START Supplied information
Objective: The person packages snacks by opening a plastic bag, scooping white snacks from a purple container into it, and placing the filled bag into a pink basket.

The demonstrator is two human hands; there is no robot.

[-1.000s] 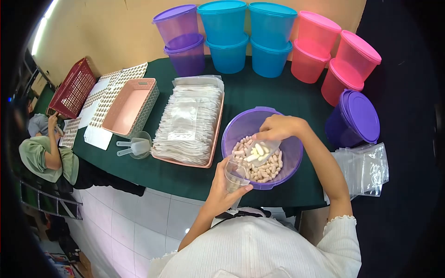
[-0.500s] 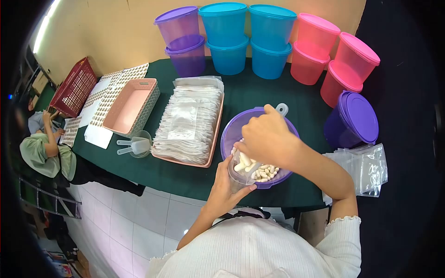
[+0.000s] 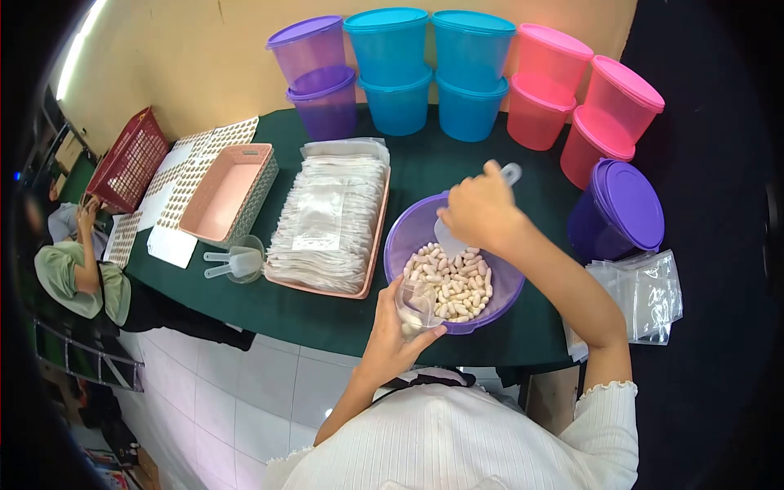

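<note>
Purple plastic forms the bowl (image 3: 400,237) of pale capsules (image 3: 453,278), which is set near the front edge of the green surface (image 3: 457,167). A clear scoop (image 3: 449,241) is held over the bowl's far side by the right hand (image 3: 482,208), with the fingers closed round its handle. A small clear pouch (image 3: 415,306) (a few capsules are seen inside) is clamped by the left hand (image 3: 392,339) at the bowl's near rim. A tray of flat pouches (image 3: 327,212) is placed just beside the bowl.

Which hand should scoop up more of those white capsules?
Probably the right. The right hand holds the clear scoop above the capsules in the purple bowl, while the left hand is busy gripping the clear cup at the bowl's rim.
</note>
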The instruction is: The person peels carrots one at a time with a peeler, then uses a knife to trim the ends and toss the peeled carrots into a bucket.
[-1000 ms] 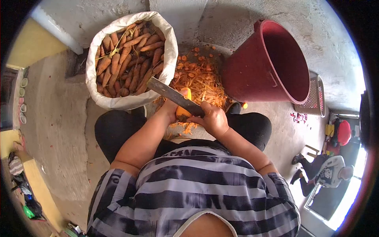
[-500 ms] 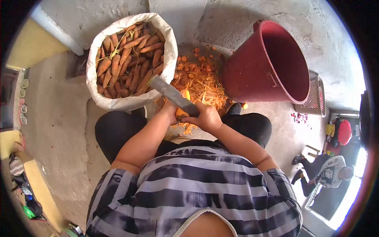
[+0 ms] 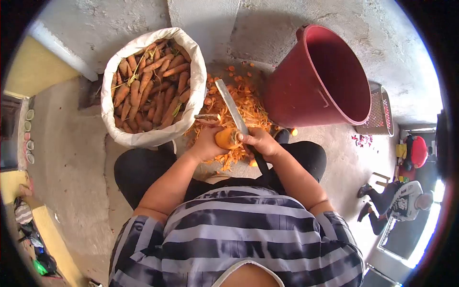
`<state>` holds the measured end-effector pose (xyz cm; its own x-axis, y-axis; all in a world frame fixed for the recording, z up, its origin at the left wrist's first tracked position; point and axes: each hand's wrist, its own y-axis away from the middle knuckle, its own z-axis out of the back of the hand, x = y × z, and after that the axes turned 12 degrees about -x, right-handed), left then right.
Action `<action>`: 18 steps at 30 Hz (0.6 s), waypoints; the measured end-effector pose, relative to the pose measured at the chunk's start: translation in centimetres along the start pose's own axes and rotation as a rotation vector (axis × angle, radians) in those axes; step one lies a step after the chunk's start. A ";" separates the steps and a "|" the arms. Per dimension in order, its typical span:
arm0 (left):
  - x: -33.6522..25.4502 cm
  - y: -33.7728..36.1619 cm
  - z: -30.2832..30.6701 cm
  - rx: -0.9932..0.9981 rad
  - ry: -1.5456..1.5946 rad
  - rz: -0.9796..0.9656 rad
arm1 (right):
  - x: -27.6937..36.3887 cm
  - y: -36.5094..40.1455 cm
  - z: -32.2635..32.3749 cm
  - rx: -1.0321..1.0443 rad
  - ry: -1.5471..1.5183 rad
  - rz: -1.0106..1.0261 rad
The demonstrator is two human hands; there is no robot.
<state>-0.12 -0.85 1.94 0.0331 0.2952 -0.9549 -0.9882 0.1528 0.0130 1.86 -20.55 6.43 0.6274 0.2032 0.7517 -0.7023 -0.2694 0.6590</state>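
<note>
My left hand (image 3: 208,145) is closed around an orange carrot (image 3: 226,138), whose stem end faces my right hand. In my right hand (image 3: 262,142) is a large knife (image 3: 231,106), its blade pointing up and away and its dark handle toward my lap. The right thumb lies close to the carrot's end. Beyond the left hand a small carrot piece (image 3: 208,117) shows a pale edge. Under both hands lies a heap of orange peelings (image 3: 246,103) with round slices. To the left stands a white sack (image 3: 198,76) full of unpeeled carrots (image 3: 143,91).
A tall dark red bucket (image 3: 291,86) leans at the right of the peelings, with a grey basket (image 3: 377,122) behind it. A person (image 3: 401,201) sits far right. Clothes or bags (image 3: 38,248) lie far left. A rough wall (image 3: 205,24) runs behind the sack.
The knife has swung from pointing left across the carrot to pointing up and away. The carrot's stem end now faces right. The view has shifted slightly.
</note>
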 end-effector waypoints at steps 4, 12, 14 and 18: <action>-0.3 0.4 0.1 -0.117 -0.146 -0.054 | -0.1 -1.3 0.5 -0.067 0.273 0.286; -0.9 0.4 0.4 -0.034 -0.132 0.114 | 2.3 -0.8 -1.4 -0.215 0.767 0.450; -0.8 0.5 0.4 0.041 -0.125 0.164 | 2.1 -1.0 -1.4 -0.220 0.840 0.502; 1.0 0.5 0.0 0.131 -0.157 0.190 | 2.2 -0.8 -1.2 -0.206 0.921 0.595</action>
<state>-0.58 -0.46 1.02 -0.1177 0.4710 -0.8743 -0.9514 0.1989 0.2352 3.40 -18.80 7.61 -0.2562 0.7373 0.6251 -0.9040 -0.4118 0.1151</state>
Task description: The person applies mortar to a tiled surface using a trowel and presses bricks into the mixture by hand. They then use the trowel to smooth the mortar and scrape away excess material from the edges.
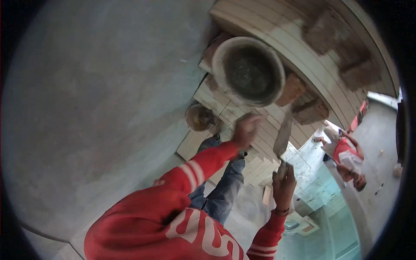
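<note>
Just below the large round basin (219, 69), as the head view shows it, the person's left hand (246, 131) reaches out from a red sleeve (216, 157) with white bands. That hand is blurred, so I cannot tell how far its fingers are open or whether it has hold of anything. Lower than the basin and to its right, the right hand (284, 180) is closed around the handle of a trowel (282, 138). The trowel's long blade points up toward the basin's right side, its tip well short of the rim and near a brick (310, 112). Another, redder brick (292, 89) sits right beside the basin, between it and the first. Inside the basin lies dark grey, wet-looking material (250, 73).

To the lower left of the basin stands a small bucket (190, 118) with something brownish inside. Beneath and around the basin run pale steps (266, 136) with grooved lines, and further bricks (360, 74) rest on the steps to its upper right. A smooth grey wall (99, 91) fills the area left of the basin. Far to its lower right is another person (344, 151), in red and white.
</note>
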Demonstrator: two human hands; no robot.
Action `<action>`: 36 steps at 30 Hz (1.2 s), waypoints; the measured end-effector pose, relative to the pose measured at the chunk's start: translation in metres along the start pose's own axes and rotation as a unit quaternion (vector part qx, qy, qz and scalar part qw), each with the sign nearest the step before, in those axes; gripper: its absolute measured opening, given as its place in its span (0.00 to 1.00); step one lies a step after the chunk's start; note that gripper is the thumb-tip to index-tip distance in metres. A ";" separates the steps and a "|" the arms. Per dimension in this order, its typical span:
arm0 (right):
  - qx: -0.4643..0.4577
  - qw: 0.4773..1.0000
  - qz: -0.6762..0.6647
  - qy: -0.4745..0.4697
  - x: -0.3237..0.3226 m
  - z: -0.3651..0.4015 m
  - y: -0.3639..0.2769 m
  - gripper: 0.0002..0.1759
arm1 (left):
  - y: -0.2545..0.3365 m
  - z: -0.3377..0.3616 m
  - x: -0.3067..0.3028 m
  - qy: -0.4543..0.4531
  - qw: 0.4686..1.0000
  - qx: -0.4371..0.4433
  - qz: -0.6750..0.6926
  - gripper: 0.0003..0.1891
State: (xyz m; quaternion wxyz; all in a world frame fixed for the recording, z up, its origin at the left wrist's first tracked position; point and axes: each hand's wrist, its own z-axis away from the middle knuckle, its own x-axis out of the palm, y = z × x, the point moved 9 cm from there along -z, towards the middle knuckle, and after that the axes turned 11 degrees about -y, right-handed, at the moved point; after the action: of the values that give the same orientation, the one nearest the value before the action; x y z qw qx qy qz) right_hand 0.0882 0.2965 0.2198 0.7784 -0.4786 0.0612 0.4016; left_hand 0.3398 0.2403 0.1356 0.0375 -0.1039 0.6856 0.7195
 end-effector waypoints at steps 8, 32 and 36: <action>-0.062 0.995 0.024 -0.071 0.033 -0.178 -0.113 0.26 | -0.201 0.267 -0.301 0.067 0.863 -0.446 -0.230 0.13; -0.061 0.992 0.060 -0.088 0.315 -0.106 -0.096 0.13 | -0.402 0.252 -0.196 0.300 0.718 -0.525 0.344 0.21; -0.108 0.976 0.168 -0.083 0.369 -0.148 -0.104 0.15 | -0.322 0.268 -0.185 0.254 0.767 -0.511 0.295 0.22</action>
State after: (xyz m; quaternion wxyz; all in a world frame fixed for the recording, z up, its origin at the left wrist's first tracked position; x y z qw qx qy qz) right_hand 0.4496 0.3654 0.0363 0.6458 -0.5078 0.0320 0.5693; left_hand 0.5573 0.5414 -0.1321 -0.4102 -0.0792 0.1980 0.8867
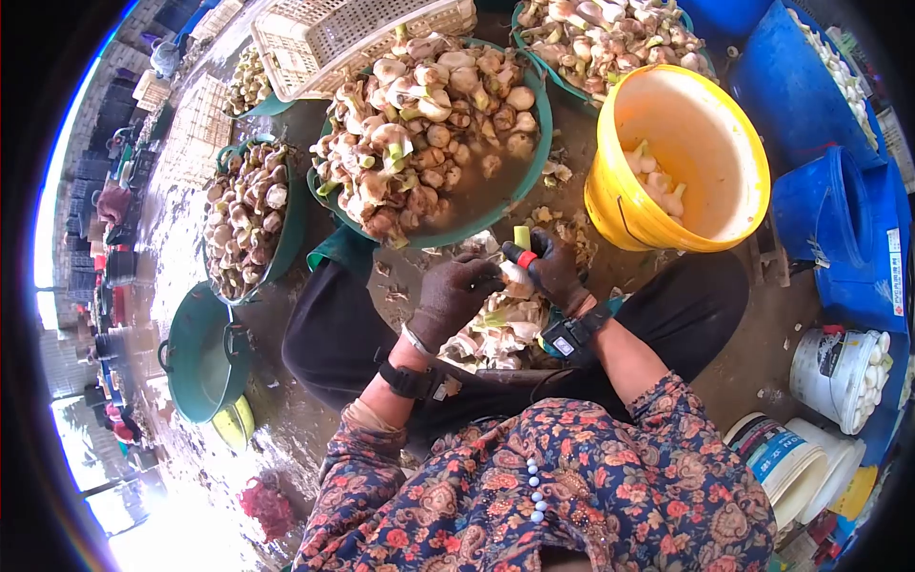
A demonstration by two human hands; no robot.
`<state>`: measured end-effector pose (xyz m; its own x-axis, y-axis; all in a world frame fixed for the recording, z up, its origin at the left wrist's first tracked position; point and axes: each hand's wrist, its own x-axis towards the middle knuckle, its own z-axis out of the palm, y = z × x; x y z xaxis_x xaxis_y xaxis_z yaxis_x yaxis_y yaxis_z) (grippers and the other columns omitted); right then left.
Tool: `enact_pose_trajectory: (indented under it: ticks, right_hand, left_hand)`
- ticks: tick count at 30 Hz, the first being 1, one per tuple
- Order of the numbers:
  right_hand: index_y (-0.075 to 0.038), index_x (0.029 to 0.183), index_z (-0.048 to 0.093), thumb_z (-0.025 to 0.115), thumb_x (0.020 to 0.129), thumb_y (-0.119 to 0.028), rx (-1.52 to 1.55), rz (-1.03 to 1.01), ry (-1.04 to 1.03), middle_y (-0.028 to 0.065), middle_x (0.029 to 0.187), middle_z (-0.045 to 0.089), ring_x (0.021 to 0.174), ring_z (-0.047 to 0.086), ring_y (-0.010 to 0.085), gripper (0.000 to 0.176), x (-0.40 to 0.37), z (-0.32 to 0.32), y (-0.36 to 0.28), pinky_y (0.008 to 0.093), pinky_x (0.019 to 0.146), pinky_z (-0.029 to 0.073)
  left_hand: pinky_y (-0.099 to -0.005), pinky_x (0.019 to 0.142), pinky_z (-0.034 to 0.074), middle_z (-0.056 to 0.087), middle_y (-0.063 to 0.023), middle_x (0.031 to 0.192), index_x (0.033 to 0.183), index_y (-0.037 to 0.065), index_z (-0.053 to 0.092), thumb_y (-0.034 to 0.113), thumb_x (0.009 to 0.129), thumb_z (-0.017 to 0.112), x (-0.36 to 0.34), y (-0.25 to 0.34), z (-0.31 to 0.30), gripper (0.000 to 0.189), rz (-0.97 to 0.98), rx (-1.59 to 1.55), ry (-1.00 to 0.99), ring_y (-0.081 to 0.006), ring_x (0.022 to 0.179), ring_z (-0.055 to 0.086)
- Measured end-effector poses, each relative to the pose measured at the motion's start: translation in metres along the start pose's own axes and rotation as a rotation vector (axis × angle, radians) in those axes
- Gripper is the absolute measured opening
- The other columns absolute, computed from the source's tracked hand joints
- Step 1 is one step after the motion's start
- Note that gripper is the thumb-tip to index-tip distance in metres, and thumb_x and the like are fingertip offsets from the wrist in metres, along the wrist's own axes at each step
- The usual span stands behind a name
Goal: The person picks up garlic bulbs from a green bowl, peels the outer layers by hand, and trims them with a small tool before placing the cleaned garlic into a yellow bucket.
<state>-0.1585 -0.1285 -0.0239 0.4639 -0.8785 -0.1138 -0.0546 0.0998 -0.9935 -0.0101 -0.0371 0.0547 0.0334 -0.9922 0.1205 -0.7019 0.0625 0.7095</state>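
My left hand (pixel 457 294), in a dark glove, has its fingers closed on the left side of a whitish garlic bulb (pixel 516 277). A green stem (pixel 521 236) rises near the bulb. In my right hand (pixel 559 272), also gloved, is a small tool with a red and black handle (pixel 520 254), held against the bulb; its blade cannot be made out. Beneath both hands lies a heap of peelings and bulbs (pixel 500 334) between my legs. Beyond them stands a green basin (pixel 543 157) of unpeeled garlic in brown water.
A yellow bucket (pixel 610 205) with some peeled bulbs stands front right. Green tubs of garlic (pixel 286 229) and an emptier green tub (pixel 205 357) are left. A cream crate (pixel 357 52) leans behind the basin. Blue containers (pixel 791 219) and white buckets (pixel 824 377) line the right.
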Motion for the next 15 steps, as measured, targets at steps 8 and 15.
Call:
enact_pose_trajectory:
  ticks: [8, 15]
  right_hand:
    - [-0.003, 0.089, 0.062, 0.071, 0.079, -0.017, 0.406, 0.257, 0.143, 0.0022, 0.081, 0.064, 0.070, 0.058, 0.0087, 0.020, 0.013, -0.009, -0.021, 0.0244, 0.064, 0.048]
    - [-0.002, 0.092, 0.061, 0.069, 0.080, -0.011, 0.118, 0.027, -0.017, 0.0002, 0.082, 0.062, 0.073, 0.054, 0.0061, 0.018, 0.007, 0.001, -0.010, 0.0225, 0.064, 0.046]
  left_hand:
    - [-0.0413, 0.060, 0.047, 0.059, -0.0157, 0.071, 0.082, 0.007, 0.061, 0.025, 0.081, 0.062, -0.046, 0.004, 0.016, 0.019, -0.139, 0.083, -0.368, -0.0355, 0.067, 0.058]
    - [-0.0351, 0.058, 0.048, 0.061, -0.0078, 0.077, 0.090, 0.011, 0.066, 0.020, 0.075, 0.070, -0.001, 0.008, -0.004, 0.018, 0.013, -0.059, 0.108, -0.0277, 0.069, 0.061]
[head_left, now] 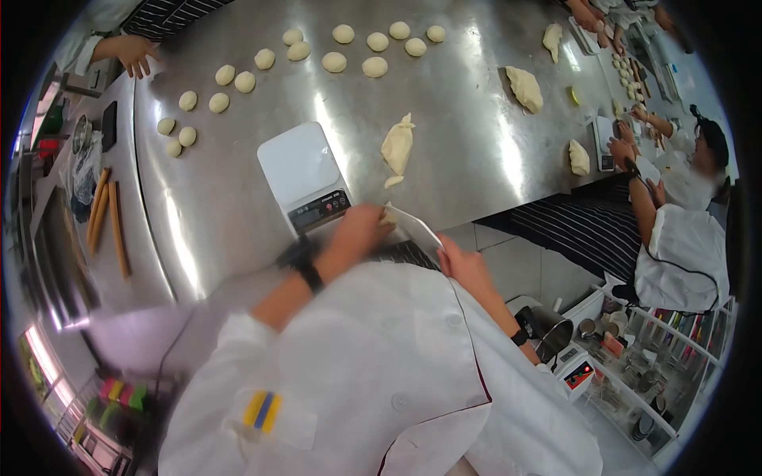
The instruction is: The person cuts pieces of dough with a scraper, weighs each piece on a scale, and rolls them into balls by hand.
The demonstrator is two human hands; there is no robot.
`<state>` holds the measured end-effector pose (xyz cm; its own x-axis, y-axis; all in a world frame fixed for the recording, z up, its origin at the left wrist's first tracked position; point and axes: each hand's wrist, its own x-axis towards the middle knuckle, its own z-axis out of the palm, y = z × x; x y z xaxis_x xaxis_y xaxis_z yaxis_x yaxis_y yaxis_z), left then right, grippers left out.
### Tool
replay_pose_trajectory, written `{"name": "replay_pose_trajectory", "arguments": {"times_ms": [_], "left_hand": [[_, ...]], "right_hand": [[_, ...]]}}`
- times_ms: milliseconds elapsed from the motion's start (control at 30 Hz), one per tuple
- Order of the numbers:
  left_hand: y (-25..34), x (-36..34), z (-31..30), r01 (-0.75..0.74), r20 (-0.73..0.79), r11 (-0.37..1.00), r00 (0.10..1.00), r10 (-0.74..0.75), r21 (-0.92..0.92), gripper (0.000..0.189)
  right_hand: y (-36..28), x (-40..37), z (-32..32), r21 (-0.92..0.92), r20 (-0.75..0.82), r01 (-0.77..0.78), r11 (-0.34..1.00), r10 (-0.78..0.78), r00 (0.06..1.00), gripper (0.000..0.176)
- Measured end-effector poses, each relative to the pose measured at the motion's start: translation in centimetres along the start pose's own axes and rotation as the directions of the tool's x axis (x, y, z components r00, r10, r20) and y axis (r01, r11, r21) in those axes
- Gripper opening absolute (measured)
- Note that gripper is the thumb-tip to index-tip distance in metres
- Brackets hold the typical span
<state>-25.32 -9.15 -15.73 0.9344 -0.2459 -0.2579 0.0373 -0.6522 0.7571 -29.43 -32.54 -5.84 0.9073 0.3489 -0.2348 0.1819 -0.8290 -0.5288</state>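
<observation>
My left hand (361, 232), slightly blurred, is closed on a small piece of dough (389, 215) at the table's front edge. Beside it, my right hand (465, 266) grips the end of a flat white scraper (417, 228), whose far edge reaches toward that dough. A digital scale (298, 163) with an empty white plate stands just beyond my left hand. Right of the scale, a long lump of dough (398, 148) lies on the metal table (452, 143), with a small scrap (393, 182) below it.
Several round dough balls (334, 62) curve across the far side and left. More lumps (524, 89) lie right. Wooden rolling pins (118, 230) rest at left. A person's hand (131, 54) is at upper left; people in white coats (679, 254) work at right.
</observation>
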Motion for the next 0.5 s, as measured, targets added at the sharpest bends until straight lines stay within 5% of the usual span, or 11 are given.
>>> {"name": "replay_pose_trajectory", "arguments": {"times_ms": [67,267,500], "left_hand": [[0.0,0.1,0.1,0.004,0.005,1.000,1.000,-0.004,0.028,0.032],[-0.6,-0.1,0.5,-0.002,-0.030,1.000,1.000,0.002,0.004,0.033],[-0.6,-0.4,0.2,-0.054,-0.027,0.999,0.998,0.054,0.004,0.031]], "right_hand": [[-0.4,0.5,0.9,-0.141,0.081,-0.068,0.988,0.080,0.993,0.035],[0.0,2.2,4.2,-0.158,0.211,-0.156,0.975,0.187,0.959,0.052],[-2.7,6.2,3.5,-0.213,0.306,-0.020,0.977,0.086,0.948,0.049]]}}
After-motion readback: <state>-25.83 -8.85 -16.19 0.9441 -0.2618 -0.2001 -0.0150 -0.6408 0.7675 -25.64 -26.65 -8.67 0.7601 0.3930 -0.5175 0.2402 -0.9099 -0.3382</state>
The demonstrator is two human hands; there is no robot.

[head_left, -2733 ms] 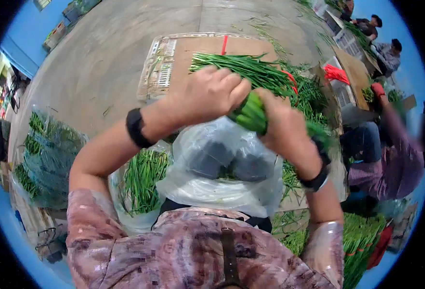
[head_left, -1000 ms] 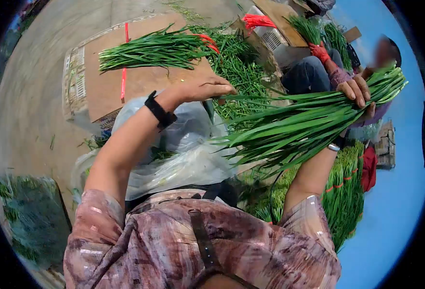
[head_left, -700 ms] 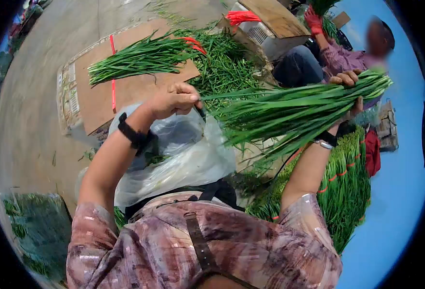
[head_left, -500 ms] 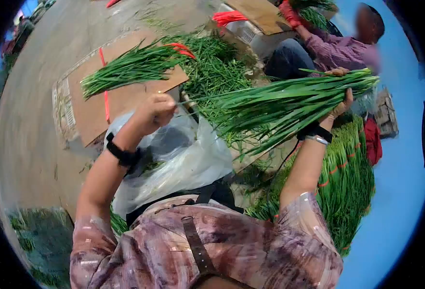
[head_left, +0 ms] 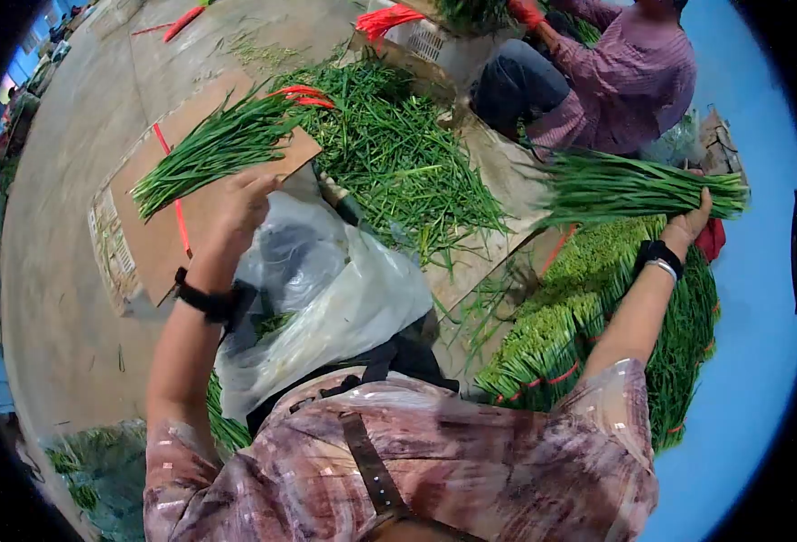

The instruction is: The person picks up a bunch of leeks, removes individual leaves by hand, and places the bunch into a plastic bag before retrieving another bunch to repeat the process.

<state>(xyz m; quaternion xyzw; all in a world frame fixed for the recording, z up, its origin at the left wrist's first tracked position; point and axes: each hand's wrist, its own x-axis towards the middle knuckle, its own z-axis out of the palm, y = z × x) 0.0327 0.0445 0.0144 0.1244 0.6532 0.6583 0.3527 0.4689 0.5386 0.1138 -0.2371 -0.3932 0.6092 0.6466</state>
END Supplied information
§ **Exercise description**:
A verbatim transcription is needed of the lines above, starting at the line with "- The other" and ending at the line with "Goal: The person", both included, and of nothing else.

§ **Exercise output**:
- The other columns absolute, computed from the source's tracked hand joints
- Step 1 is one step after the motion's start
- Note that gripper is the thumb-tip to index-tip distance in metres, and thumb_x and the like are fingertip offsets from the wrist in metres, along the wrist's own axes at each step
- The usual span stands behind a name
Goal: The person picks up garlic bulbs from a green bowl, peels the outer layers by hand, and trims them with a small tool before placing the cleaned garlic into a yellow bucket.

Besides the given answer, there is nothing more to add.